* [WHAT NEEDS TO BE DONE]: Which lines run from the one containing "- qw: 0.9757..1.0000" through the end of the data? Write them out exactly, with the pictures left out.

* [STORED DATA]:
::::::
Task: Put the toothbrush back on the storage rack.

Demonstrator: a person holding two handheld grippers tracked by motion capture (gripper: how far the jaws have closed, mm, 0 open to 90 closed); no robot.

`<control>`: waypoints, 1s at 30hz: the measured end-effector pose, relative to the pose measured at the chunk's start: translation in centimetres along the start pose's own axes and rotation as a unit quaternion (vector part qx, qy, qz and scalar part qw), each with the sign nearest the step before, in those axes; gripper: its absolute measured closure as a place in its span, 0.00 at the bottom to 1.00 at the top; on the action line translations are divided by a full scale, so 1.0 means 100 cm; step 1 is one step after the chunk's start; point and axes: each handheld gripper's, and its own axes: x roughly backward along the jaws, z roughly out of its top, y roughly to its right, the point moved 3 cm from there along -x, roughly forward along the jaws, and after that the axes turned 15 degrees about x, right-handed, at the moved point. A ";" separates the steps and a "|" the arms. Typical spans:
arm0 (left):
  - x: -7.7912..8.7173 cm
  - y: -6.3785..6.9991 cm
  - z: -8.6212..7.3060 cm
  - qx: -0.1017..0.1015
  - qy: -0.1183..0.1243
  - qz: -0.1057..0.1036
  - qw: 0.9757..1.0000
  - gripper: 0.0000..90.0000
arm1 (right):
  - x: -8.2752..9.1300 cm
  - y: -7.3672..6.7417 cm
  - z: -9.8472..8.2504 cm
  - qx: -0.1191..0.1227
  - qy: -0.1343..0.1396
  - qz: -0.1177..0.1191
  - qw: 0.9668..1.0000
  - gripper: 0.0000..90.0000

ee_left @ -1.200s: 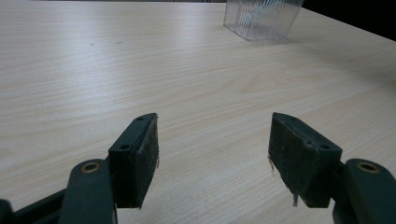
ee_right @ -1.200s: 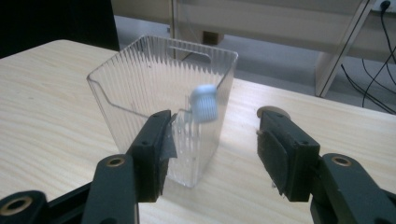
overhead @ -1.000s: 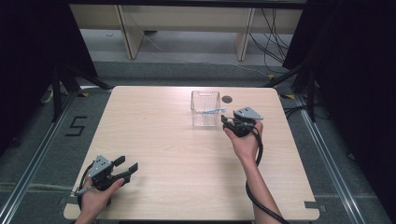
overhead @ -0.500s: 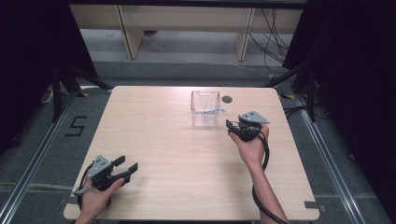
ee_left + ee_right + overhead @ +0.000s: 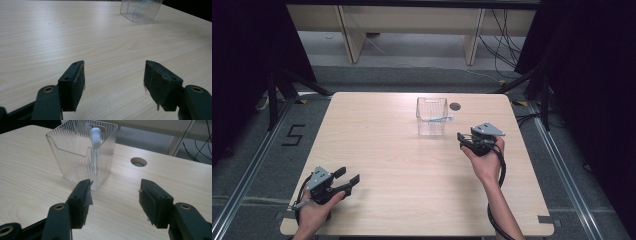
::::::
* [SOLUTION]:
  - qw: 0.9757..1.0000
  - gripper: 0.0000..90.0000
arm1 (right):
  - x: -8.2752..9.1300 cm
  - y: -7.3672..6.7417 cm
  - z: -9.8472..8.2504 cm
  - qx: -0.1191..0.1227
  - qy: -0.1343..0.1396
  - qz: -0.1177..0.1191
  - qw: 0.9668..1.0000
  - gripper: 0.0000..90.0000

ee_left @ -1.200s: 
ee_right @ -1.200s: 
overhead @ -1.000s: 
overhead @ -0.500s: 
ee_left + ee_right + overhead @ +0.000s: 

Nothing else belongs in this answer.